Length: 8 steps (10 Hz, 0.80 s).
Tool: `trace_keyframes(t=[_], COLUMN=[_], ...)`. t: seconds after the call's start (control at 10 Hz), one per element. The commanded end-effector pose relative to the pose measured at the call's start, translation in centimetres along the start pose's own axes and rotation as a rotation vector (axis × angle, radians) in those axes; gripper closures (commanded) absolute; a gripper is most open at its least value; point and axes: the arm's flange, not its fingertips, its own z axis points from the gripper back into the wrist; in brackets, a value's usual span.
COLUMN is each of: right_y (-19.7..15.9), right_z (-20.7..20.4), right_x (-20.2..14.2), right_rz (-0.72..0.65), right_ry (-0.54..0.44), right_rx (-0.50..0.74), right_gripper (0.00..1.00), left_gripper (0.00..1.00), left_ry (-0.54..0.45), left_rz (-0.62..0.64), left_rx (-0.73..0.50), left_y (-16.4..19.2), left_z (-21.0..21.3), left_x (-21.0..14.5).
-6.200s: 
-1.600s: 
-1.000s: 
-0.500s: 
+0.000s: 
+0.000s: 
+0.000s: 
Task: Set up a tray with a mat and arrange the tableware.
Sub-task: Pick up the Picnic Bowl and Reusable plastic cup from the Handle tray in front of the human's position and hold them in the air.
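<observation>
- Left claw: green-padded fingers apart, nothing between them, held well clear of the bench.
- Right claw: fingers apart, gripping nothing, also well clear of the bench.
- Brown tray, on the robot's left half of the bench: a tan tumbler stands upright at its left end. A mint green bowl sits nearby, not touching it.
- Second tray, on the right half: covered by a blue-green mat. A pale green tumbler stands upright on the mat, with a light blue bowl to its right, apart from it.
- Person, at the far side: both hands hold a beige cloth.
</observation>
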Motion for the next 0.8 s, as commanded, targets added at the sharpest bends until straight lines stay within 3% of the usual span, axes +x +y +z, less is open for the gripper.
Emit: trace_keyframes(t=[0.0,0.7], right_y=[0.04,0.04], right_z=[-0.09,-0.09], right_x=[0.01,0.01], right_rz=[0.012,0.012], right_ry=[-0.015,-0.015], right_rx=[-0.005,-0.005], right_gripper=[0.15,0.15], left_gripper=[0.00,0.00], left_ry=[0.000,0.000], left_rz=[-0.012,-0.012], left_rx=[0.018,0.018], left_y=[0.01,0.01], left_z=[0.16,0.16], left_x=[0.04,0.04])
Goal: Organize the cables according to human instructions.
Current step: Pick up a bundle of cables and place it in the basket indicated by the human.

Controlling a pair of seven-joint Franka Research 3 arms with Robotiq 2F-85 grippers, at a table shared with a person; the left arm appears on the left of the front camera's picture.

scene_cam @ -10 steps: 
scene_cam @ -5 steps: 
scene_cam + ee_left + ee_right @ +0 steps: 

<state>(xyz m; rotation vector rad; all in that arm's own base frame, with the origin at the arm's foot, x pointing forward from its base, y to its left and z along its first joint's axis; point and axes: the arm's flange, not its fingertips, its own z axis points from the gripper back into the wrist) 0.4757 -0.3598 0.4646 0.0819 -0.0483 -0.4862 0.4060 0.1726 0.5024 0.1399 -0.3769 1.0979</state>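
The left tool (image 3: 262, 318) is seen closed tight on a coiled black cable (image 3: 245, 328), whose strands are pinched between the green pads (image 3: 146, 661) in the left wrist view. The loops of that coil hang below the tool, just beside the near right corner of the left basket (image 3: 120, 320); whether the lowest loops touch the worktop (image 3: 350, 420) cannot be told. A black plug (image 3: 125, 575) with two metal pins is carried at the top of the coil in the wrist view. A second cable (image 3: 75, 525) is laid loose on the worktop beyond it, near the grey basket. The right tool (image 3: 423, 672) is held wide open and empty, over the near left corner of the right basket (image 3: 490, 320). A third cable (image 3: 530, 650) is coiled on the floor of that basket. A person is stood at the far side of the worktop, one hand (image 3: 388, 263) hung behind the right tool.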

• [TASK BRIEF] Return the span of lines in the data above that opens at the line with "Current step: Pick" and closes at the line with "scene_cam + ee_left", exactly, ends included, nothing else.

• [EXERCISE SOLUTION]
Current step: Pick up a bundle of cables and place it in the basket indicated by the human.

Controlling a pair of seven-joint Franka Research 3 arms with Robotiq 2F-85 grippers, at a table shared with a person; the left arm appears on the left of the front camera's picture.

scene_cam @ -10 steps: 
scene_cam @ -5 steps: 
scene_cam + ee_left + ee_right @ +0 steps: 

The answer stands, and there is nothing more to add.